In this simulation, Variant B wins with a 3% CTR versus 2%. That 1% difference might seem small, but at scale it’s huge—imagine that on a million impressions.

Dynamic Creative Optimization (DCO)#

A/B testing is great when you have two static options. But what if you could personalize the ad for each user? That’s DCO—assembling custom creatives on the fly based on who’s looking.

Think of it like a algorithm that sees different users and serves them different creatives. New visitor? Hit them with a discount. Returning customer? Welcome them back. Cart abandoner? Remind them what they left behind.

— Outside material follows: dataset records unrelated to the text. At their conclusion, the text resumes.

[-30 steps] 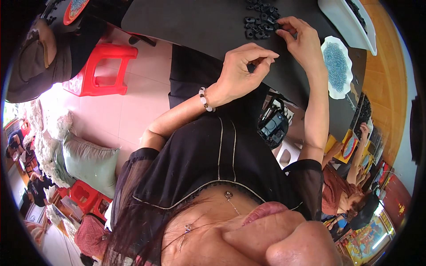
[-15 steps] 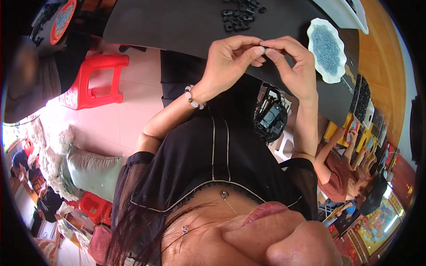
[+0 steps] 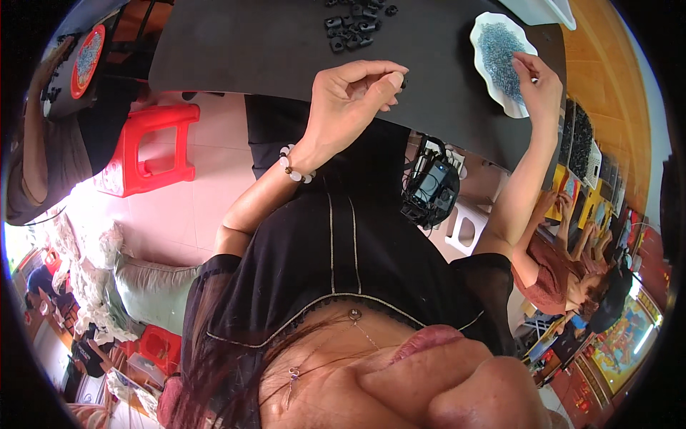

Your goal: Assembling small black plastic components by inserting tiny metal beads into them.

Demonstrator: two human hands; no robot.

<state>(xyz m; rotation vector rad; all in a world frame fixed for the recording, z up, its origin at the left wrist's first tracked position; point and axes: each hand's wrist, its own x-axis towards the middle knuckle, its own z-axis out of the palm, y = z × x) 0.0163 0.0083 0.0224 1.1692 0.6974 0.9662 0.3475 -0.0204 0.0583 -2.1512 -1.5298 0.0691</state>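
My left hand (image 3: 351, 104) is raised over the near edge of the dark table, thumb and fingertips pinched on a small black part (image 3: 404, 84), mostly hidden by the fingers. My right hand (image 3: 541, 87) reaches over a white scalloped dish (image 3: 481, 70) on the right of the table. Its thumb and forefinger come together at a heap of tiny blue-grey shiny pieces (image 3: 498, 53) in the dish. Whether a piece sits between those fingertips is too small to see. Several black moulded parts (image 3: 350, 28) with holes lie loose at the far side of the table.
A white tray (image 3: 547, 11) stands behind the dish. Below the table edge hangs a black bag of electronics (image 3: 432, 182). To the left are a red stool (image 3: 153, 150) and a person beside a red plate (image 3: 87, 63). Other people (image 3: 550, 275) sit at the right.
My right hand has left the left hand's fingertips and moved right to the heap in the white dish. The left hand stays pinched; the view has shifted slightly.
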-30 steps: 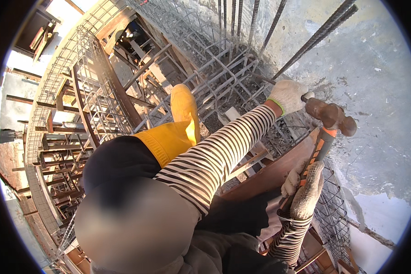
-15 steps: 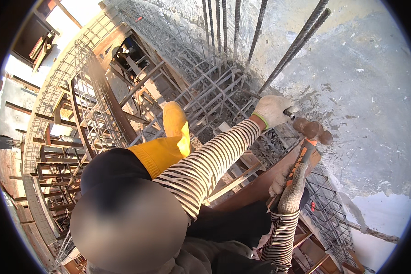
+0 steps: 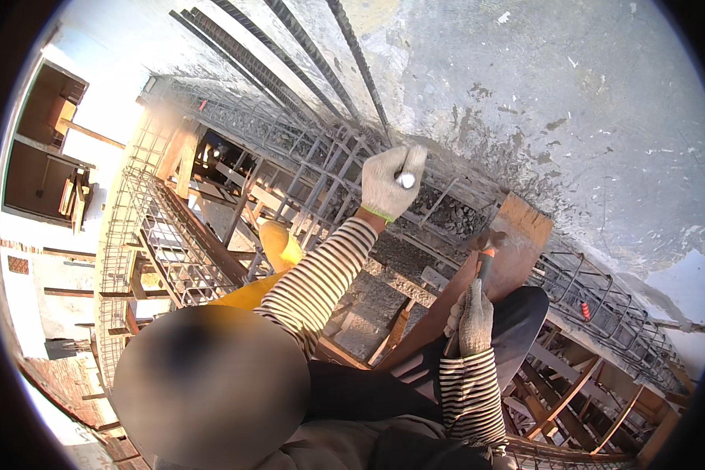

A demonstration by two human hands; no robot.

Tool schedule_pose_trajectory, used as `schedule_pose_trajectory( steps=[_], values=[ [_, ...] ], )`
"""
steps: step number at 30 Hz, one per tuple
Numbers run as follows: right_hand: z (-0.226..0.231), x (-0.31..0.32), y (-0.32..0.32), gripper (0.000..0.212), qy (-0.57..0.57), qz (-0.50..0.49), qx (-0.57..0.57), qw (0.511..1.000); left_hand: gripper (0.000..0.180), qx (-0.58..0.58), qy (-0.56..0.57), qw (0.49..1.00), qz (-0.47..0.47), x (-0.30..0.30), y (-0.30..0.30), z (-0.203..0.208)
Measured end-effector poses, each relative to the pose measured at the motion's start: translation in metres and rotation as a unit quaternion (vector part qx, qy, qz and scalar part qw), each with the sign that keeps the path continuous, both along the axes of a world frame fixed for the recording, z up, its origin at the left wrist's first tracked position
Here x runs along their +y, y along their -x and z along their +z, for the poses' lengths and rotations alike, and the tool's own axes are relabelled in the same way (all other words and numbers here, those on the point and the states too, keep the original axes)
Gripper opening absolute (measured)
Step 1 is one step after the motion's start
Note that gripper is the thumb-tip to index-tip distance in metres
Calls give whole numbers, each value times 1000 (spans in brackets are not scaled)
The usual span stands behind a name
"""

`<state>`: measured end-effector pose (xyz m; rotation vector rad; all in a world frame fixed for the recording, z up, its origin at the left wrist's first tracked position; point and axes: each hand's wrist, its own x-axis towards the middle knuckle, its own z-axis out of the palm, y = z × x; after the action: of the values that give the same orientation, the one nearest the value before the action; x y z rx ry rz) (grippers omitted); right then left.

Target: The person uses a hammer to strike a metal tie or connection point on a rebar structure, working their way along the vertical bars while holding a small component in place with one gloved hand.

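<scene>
My left hand (image 3: 390,185), in a white knit glove with a striped sleeve, is stretched out and closed around a short metal chisel (image 3: 405,179) whose round end faces me. It is held at the rebar cage (image 3: 329,168) at the foot of a concrete wall (image 3: 540,94). My right hand (image 3: 475,316), also gloved, grips the handle of a hammer (image 3: 486,243). The hammer's head points up, below and right of the chisel and apart from it.
Long rebar rods (image 3: 290,47) rise along the wall. More steel cages (image 3: 164,243) and wooden formwork boards (image 3: 525,227) lie below and to the right. A yellow object (image 3: 278,247) sits under my left forearm.
The hammer head, close beside my left hand a second ago, now sits lower and farther from it. The view has turned, and both hands appear further left.
</scene>
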<state>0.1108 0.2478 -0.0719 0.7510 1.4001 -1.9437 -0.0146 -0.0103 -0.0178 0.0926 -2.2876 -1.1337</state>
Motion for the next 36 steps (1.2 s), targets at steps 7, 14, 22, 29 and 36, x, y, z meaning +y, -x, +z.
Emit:
schedule_pose_trajectory(
  steps=[7, 14, 22, 29, 36],
  values=[
    [-60, -1, 23, 44, -87, 126, 217, 964, 25, 28, 271, 920, -281, 102, -79, 34],
    [-59, 1, 28, 45, -2, 103, 49, 993, 26, 7, 210, 935, -287, 151, -64, 101],
    [-64, 18, 12, 48, 99, 95, -93, 986, 33, -33, 255, 927, -273, 148, -14, 46],
    [-34, -1, 13, 45, -7, 110, -90, 990, 20, -180, 263, 919, -232, 108, 17, 0],
    [-19, -6, 15, 46, -45, 113, -101, 987, 24, -166, 282, 910, -254, 109, 21, -23]
  ],
)
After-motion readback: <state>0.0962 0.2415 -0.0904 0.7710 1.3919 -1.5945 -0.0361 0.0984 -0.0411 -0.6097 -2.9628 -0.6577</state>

Here’s a simple implementation:

class SimpleCreativeBuilder:
    """Build personalized creatives based on user data"""
    
    def __init__(self):
        self.headlines = {
            "new_user": "Welcome! Get 20% Off",
            "returning": "Welcome Back!",
            "default": "Special Offer"
        }
        
        self.ctas = {
            "new_user": "Get Discount",
            "returning": "Shop Now",
            "default": "Learn More"
        }
    
    def build(self, user_profile):
        """Build personalized creative"""
        # Determine user type
        if user_profile.get('is_new'):
            user_type = 'new_user'
        elif user_profile.get('returning'):
            user_type = 'returning'
        else:
            user_type = 'default'
        
        # Select components
        return {
            "headline": self.headlines[user_type],
            "cta": self.ctas[user_type],
            "personalized_for": user_type
        }

# Example usage
builder = SimpleCreativeBuilder()

# New user
creative = builder.build({"is_new": True})
print(f"New User Creative: {creative['headline']} - {creative['cta']}")

# Returning user
creative = builder.build({"returning": True})
print(f"Returning User Creative: {creative['headline']} - {creative['cta']}")

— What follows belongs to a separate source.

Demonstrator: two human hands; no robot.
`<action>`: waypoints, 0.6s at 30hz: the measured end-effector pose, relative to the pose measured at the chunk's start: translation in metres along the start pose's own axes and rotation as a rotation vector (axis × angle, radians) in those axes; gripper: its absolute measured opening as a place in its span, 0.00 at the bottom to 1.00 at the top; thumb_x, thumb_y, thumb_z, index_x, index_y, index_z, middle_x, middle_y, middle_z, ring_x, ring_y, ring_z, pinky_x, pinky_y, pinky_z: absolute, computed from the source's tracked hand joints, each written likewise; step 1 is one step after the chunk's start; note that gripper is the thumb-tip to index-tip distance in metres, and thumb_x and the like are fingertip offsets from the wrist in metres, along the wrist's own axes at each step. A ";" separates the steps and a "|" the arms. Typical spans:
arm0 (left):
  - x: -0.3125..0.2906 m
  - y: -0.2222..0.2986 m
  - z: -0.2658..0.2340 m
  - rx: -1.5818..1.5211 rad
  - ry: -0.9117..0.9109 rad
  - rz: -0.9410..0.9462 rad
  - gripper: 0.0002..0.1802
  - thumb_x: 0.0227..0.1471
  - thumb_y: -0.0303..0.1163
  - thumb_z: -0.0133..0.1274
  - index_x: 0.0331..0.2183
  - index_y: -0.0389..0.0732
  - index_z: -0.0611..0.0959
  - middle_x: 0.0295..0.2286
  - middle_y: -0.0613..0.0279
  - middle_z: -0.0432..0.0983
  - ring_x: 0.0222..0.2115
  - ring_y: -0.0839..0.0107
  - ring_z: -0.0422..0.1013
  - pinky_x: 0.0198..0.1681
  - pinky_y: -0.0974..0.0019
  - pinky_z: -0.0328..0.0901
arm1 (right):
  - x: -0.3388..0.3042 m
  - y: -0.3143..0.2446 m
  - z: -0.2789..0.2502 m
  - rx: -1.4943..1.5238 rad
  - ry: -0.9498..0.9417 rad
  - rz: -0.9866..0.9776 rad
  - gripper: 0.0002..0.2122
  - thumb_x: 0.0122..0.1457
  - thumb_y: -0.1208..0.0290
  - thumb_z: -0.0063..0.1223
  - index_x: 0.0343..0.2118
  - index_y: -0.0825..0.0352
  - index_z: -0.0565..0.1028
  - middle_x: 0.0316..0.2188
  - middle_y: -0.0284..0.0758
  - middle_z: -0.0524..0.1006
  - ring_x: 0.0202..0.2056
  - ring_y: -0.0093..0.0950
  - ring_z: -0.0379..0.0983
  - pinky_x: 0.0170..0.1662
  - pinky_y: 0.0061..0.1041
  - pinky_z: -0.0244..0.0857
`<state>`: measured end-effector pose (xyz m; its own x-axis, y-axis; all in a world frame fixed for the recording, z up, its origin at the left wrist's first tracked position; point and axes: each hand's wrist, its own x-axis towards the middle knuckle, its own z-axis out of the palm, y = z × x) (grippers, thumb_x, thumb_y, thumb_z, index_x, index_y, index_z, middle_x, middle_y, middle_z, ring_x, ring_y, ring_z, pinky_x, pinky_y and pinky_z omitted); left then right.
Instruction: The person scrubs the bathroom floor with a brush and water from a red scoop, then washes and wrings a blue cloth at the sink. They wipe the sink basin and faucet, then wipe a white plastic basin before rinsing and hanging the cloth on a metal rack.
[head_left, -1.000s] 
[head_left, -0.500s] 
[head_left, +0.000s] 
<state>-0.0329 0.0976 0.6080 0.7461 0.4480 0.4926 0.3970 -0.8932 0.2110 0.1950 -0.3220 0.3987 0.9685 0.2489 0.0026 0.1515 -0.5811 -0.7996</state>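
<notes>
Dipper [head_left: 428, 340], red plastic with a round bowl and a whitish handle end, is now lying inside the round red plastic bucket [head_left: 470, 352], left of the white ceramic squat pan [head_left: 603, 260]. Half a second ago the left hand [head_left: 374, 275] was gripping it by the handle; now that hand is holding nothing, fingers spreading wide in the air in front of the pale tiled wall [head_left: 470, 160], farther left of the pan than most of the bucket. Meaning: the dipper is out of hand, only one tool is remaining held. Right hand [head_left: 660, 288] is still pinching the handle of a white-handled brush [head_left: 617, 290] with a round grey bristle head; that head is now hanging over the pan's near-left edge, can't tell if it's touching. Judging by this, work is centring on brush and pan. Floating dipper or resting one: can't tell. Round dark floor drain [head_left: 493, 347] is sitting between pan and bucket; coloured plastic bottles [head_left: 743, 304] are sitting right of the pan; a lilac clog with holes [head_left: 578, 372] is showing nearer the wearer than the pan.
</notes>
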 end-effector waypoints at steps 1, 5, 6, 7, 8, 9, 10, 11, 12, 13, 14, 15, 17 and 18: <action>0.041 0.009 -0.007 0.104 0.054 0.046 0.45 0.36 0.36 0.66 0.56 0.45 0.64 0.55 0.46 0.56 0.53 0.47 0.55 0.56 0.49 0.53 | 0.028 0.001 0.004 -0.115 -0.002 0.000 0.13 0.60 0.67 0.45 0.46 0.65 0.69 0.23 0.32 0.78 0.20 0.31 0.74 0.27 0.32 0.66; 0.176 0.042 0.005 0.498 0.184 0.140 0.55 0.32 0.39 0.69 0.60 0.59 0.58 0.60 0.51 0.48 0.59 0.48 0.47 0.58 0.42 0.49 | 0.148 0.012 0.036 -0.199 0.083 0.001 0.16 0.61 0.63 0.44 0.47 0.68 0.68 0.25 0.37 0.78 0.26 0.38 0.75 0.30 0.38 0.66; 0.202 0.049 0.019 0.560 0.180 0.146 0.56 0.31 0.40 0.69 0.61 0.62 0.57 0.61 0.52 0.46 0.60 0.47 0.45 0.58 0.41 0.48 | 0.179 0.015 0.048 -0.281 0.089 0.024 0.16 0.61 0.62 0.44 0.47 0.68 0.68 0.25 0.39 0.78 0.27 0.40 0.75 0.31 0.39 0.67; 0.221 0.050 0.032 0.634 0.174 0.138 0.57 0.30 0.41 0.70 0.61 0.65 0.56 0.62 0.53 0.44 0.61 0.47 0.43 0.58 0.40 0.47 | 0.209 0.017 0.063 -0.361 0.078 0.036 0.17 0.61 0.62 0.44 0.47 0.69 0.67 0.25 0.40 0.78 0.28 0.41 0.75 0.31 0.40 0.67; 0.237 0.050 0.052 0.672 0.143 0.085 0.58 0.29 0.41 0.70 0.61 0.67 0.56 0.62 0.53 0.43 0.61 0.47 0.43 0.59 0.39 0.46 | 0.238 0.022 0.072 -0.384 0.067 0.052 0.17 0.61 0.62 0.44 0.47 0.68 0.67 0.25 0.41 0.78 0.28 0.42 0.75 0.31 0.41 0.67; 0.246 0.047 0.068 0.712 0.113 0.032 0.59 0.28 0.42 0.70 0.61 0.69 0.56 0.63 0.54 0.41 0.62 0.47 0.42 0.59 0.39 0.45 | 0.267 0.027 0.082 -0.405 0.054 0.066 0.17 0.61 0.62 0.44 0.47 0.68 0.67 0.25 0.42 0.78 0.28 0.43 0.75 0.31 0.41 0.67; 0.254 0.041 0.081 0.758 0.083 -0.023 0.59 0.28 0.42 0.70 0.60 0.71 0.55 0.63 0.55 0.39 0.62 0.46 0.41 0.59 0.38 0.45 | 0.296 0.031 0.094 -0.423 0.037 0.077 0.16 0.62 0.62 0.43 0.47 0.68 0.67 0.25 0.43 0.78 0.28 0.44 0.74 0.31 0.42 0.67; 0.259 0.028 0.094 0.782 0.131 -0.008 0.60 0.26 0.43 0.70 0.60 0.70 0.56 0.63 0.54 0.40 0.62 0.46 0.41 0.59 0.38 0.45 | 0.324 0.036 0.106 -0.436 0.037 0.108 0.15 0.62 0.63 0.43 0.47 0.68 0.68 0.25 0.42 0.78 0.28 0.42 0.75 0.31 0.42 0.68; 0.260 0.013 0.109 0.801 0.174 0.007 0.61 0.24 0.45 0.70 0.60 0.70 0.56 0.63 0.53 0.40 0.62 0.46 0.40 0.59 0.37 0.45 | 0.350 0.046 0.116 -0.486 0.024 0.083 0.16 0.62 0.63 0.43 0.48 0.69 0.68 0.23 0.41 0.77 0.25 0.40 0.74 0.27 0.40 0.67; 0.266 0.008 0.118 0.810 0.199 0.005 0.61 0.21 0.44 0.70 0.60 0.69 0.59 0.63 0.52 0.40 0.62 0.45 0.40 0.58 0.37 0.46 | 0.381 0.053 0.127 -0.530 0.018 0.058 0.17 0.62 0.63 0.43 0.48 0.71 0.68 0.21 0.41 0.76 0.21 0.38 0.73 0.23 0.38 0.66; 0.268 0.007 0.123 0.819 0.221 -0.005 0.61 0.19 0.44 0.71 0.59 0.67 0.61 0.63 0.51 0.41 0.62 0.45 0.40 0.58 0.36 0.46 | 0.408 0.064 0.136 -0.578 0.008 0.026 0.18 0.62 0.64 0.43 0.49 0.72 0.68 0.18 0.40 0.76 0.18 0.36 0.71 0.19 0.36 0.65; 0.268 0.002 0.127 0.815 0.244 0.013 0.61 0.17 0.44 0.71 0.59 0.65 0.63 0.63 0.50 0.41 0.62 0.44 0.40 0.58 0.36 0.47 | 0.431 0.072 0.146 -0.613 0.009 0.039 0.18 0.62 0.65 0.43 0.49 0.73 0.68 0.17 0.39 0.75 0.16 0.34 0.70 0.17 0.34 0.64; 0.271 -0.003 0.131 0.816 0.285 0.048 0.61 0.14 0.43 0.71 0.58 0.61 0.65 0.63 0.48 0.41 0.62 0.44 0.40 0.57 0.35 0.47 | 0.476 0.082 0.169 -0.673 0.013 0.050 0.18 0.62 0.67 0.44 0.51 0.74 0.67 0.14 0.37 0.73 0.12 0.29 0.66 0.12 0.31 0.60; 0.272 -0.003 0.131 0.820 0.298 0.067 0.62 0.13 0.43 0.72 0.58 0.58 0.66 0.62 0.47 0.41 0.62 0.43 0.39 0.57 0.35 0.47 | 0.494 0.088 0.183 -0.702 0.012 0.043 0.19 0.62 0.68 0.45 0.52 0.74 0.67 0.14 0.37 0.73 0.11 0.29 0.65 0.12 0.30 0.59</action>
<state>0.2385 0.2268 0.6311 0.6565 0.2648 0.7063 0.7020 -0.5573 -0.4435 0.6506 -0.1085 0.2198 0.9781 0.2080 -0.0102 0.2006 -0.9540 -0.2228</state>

This is a basic DCO setup, but you can expand it infinitely—different images by location, headlines by purchase history, CTAs by device type. The real implementations get complex fast (hence why platforms charge premium for this feature).

What You Should Actually Test#

Headlines and CTAs are the obvious ones, but here are some other elements worth testing:

Images/Videos - Product shots vs lifestyle imagery
Color schemes - That button color debate isn’t totally crazy
Offer positioning - “Save 20%” vs “$20 Off”
Length - Short and punchy vs detailed and informative
Social proof - “Join 1M users” vs no social proof

Key ideas to remember: test one thing at a time, wait for statistical significance (usually a few hundred conversions minimum), and don’t call it early because you’re excited about preliminary results.

Key Takeaways#

A/B testing keeps you honest. Your opinion doesn’t matter—the data does. DCO takes it further by personalizing at scale. Both are essential tools in modern AdTech, and both require patience, discipline, and a willingness to be wrong about what you thought would work.

The code above gives you the foundation. The rest is experimentation, iteration, and learning to trust the numbers over your instincts (which is harder than it sounds).